## TO DO
All records that follow are to be restated exactly.

DATA SUPPLIED Start Marker

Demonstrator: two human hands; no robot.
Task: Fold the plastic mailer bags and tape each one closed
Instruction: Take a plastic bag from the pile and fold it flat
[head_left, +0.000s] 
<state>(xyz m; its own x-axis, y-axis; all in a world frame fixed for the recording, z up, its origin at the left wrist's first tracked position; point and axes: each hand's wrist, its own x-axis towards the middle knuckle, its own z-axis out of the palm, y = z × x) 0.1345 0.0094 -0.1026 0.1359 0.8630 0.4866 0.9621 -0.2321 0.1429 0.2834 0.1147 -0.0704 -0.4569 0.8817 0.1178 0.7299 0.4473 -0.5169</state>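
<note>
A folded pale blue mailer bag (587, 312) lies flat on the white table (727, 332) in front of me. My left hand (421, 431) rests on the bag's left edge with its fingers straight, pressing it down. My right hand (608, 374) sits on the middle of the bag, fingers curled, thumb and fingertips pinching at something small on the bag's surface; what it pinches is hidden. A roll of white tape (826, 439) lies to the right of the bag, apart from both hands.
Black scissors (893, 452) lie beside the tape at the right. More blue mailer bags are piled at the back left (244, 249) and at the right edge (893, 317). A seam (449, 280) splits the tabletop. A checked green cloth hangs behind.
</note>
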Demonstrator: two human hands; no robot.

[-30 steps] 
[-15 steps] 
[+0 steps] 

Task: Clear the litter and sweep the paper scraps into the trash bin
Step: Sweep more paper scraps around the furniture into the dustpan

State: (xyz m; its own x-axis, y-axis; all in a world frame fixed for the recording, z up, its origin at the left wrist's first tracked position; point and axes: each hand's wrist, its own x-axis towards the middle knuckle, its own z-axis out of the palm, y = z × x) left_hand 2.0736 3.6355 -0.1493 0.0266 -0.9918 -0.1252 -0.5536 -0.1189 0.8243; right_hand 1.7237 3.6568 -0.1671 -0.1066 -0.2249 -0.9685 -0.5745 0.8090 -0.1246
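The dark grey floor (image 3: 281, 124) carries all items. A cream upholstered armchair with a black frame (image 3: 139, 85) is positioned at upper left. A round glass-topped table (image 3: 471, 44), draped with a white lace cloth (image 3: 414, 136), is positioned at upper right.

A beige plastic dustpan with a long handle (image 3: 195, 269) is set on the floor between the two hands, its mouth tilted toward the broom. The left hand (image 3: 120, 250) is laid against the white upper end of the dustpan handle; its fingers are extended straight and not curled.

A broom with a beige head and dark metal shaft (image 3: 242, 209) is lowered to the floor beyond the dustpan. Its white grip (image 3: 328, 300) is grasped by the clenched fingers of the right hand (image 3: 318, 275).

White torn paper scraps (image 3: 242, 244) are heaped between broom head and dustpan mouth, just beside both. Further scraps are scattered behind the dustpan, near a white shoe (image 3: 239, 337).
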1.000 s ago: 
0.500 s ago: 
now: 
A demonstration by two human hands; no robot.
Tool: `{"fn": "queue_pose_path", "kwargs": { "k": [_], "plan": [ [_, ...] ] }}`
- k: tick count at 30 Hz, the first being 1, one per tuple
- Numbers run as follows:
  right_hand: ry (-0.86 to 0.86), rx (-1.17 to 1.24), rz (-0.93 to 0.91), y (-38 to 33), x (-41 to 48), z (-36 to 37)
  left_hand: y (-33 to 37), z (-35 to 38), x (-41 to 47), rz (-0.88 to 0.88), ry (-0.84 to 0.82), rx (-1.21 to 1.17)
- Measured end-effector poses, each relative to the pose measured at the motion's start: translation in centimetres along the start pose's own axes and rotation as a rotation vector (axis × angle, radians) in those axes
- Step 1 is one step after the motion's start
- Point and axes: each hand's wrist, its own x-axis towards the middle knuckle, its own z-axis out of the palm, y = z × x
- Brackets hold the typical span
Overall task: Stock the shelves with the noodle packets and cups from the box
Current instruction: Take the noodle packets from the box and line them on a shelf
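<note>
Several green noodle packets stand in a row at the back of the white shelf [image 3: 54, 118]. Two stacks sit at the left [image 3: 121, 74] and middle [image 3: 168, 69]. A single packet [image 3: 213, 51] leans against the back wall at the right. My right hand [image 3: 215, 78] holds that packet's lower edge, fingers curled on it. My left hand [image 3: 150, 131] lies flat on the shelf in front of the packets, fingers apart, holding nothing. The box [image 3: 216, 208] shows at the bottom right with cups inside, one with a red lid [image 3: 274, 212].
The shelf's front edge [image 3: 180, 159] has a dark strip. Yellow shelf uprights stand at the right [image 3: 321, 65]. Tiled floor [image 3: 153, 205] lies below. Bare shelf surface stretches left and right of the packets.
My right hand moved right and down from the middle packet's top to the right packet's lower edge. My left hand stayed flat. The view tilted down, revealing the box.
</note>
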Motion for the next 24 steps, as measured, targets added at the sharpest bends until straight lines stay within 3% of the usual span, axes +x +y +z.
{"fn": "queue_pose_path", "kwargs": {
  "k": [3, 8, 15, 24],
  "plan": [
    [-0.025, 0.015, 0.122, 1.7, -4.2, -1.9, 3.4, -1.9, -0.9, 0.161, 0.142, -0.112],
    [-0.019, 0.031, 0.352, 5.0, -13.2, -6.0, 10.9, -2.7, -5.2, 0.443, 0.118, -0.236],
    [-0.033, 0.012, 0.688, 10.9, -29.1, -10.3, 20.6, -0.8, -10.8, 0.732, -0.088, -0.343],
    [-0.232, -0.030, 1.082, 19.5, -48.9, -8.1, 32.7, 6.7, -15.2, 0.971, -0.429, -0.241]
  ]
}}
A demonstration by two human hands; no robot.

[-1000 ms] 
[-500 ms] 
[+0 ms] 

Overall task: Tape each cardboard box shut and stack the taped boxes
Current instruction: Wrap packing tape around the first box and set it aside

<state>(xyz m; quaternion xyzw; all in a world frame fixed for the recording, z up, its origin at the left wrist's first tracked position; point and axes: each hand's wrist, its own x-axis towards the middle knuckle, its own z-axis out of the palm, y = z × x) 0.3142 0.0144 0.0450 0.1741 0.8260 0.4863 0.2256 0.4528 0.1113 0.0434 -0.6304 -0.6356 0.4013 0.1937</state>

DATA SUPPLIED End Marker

## EXERCISE SOLUTION
Demonstrator: two human hands; no robot.
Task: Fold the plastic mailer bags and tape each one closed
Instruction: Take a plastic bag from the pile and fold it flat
[head_left, +0.000s] 
<state>(xyz m; its own x-axis, y-axis; all in a world frame fixed for the recording, z up, its origin at the left wrist's first tracked position; point and axes: each hand's wrist, its own x-axis towards the middle knuckle, its own z-axis out of the palm, y = z × x) 0.1345 0.0094 -0.1026 0.1359 0.8630 0.4866 0.9621 -0.2321 0.1429 0.2834 0.1147 -0.0704 -0.4569 0.8817 0.1178 0.7299 0.4473 -0.5169</state>
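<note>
A folded pale blue mailer bag (587, 312) lies flat on the white table (727, 332) in front of me. My left hand (421, 431) rests on the bag's left edge with its fingers straight, pressing it down. My right hand (608, 374) sits on the middle of the bag, fingers curled, thumb and fingertips pinching at something small on the bag's surface; what it pinches is hidden. A roll of white tape (826, 439) lies to the right of the bag, apart from both hands.
Black scissors (893, 452) lie beside the tape at the right. More blue mailer bags are piled at the back left (244, 249) and at the right edge (893, 317). A seam (449, 280) splits the tabletop. A checked green cloth hangs behind.
</note>
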Demonstrator: two human hands; no robot.

[-30 steps] 
[-15 steps] 
[+0 steps] 

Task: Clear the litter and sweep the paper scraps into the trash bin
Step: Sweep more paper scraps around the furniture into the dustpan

State: (xyz m; its own x-axis, y-axis; all in a world frame fixed for the recording, z up, its origin at the left wrist's first tracked position; point and axes: each hand's wrist, its own x-axis towards the middle knuckle, its own z-axis out of the palm, y = z × x) left_hand 2.0736 3.6355 -0.1493 0.0266 -0.9918 -0.1252 -0.5536 -0.1189 0.8243; right_hand 1.7237 3.6568 -0.1671 -0.1066 -0.2249 -0.9685 -0.5745 0.8090 -0.1246
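The dark grey floor (image 3: 281, 124) carries all items. A cream upholstered armchair with a black frame (image 3: 139, 85) is positioned at upper left. A round glass-topped table (image 3: 471, 44), draped with a white lace cloth (image 3: 414, 136), is positioned at upper right.

A beige plastic dustpan with a long handle (image 3: 195, 269) is set on the floor between the two hands, its mouth tilted toward the broom. The left hand (image 3: 120, 250) is laid against the white upper end of the dustpan handle; its fingers are extended straight and not curled.

A broom with a beige head and dark metal shaft (image 3: 242, 209) is lowered to the floor beyond the dustpan. Its white grip (image 3: 328, 300) is grasped by the clenched fingers of the right hand (image 3: 318, 275).

White torn paper scraps (image 3: 242, 244) are heaped between broom head and dustpan mouth, just beside both. Further scraps are scattered behind the dustpan, near a white shoe (image 3: 239, 337).
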1.000 s ago: 
0.500 s ago: 
now: 
A demonstration by two human hands; no robot.
Tool: `{"fn": "queue_pose_path", "kwargs": { "k": [_], "plan": [ [_, ...] ] }}`
- k: tick count at 30 Hz, the first being 1, one per tuple
- Numbers run as follows:
  right_hand: ry (-0.86 to 0.86), rx (-1.17 to 1.24), rz (-0.93 to 0.91), y (-38 to 33), x (-41 to 48), z (-36 to 37)
  left_hand: y (-33 to 37), z (-35 to 38), x (-41 to 47), rz (-0.88 to 0.88), ry (-0.84 to 0.82), rx (-1.21 to 1.17)
- Measured end-effector poses, each relative to the pose measured at the motion's start: translation in centimetres along the start pose's own axes and rotation as a rotation vector (axis × angle, radians) in those axes
- Step 1 is one step after the motion's start
- Point and axes: each hand's wrist, its own x-axis towards the middle knuckle, its own z-axis out of the palm, y = z × x
- Brackets hold the typical span
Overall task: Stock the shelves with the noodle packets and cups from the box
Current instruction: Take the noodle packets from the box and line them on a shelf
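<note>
Several green noodle packets stand in a row at the back of the white shelf [image 3: 54, 118]. Two stacks sit at the left [image 3: 121, 74] and middle [image 3: 168, 69]. A single packet [image 3: 213, 51] leans against the back wall at the right. My right hand [image 3: 215, 78] holds that packet's lower edge, fingers curled on it. My left hand [image 3: 150, 131] lies flat on the shelf in front of the packets, fingers apart, holding nothing. The box [image 3: 216, 208] shows at the bottom right with cups inside, one with a red lid [image 3: 274, 212].
The shelf's front edge [image 3: 180, 159] has a dark strip. Yellow shelf uprights stand at the right [image 3: 321, 65]. Tiled floor [image 3: 153, 205] lies below. Bare shelf surface stretches left and right of the packets.
My right hand moved right and down from the middle packet's top to the right packet's lower edge. My left hand stayed flat. The view tilted down, revealing the box.
</note>
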Motion for the next 24 steps, as measured, targets added at the sharpest bends until straight lines stay within 3% of the usual span, axes +x +y +z.
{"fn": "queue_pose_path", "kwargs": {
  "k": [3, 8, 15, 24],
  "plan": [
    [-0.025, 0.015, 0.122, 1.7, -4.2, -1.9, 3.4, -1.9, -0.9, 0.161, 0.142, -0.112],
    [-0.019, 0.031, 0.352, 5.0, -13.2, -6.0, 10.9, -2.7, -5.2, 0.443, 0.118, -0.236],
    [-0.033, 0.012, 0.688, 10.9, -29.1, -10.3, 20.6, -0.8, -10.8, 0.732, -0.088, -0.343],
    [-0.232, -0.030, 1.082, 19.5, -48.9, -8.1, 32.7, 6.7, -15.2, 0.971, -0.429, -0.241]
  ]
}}
A demonstration by two human hands; no robot.

[-1000 ms] 
[-500 ms] 
[+0 ms] 

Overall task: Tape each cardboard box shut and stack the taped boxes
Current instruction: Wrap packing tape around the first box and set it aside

<state>(xyz m; quaternion xyzw; all in a world frame fixed for the recording, z up, its origin at the left wrist's first tracked position; point and axes: each hand's wrist, its own x-axis towards the middle knuckle, its own z-axis out of the palm, y = z × x) 0.3142 0.0144 0.0450 0.1741 0.8260 0.4863 0.2256 0.4528 0.1113 0.0434 -0.6304 -0.6356 0.4013 0.1937</state>

That completes the exercise.